EFD and the RTKC Innovation and Development Group have jointly investigated the applicability of the HydroFloat technology to ore containing valuable minerals that are not recovered onventionally at the RTKC Copperton Concentrator. A study supported by a pilot facility supports the case that the HydroFloat is recovering up to 70 percent of coarse particle copper and up to 90 percent of coarse particle moly that is not collected by conventional flotation technology.
As the second-largest copper producer in the United States, RTKC provides nearly a quarter of the country’s copper. Throughout its history, the Bingham Canyon Mine has produced more copper than any other US mine—more than 19 million tons according to RTKC. Before testing the HydroFloat, RTKC was losing 10 percent of copper and 16 percent of moly to waste.
The HydroFloat Separator is an aerated fluidized-bed (or teeter-bed) separator. The synergistic effect of combining flotation with gravity concentration results in an outcome that cannot be achieved by either approach alone.

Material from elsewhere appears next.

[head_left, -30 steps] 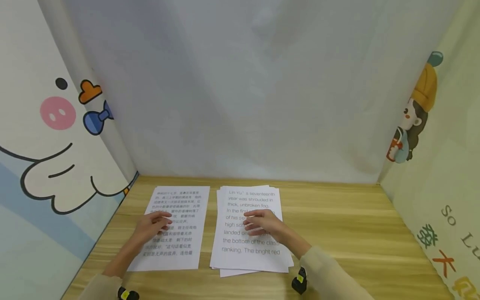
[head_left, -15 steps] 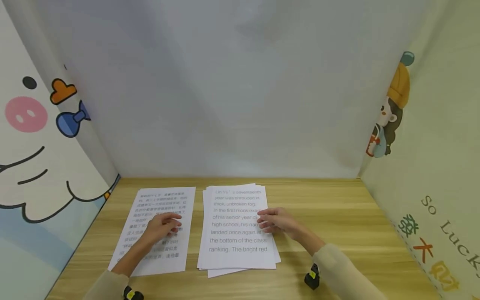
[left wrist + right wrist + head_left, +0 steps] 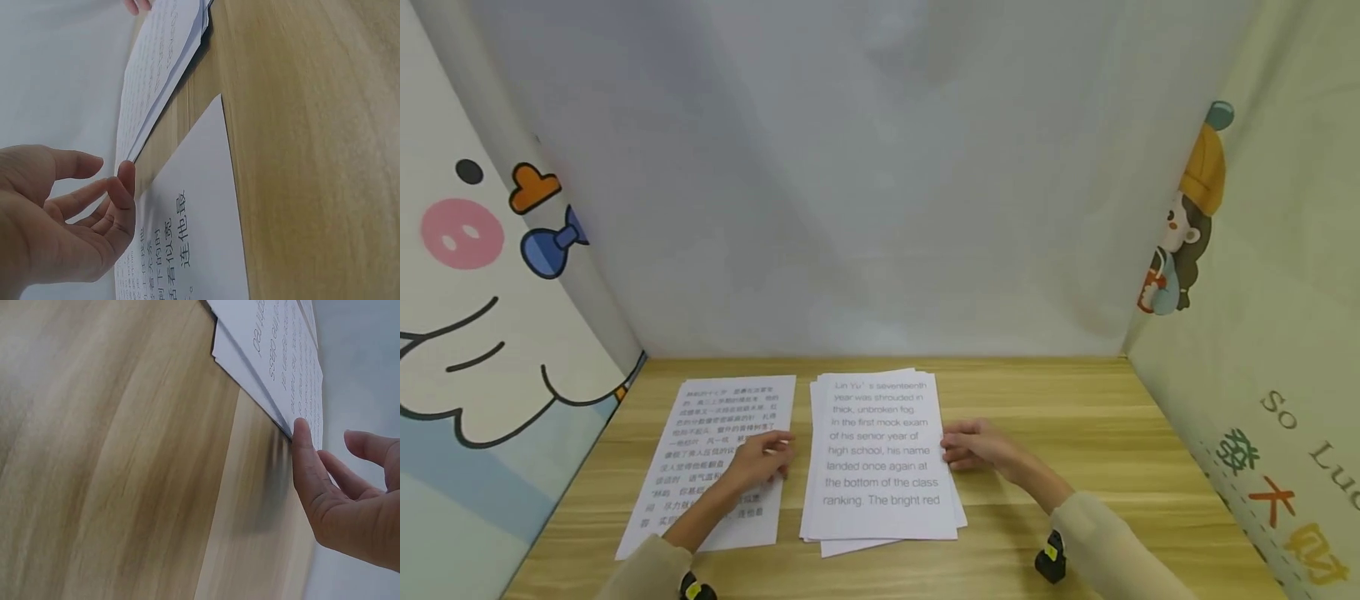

Air bubbles, which are dispersed by the fluidization system, percolate through the hindered-setting zone and attach to the hydrophobic component, altering its density and rendering it sufficiently buoyant to float and be recovered. The use of a dense phase, fluidized bed eliminates axial mixing, increases coarse particle residence time and improves flotation rate through enhanced bubble-particle interactions. As a result, the recovery rate is high for fully-liberated and semi-liberated particles.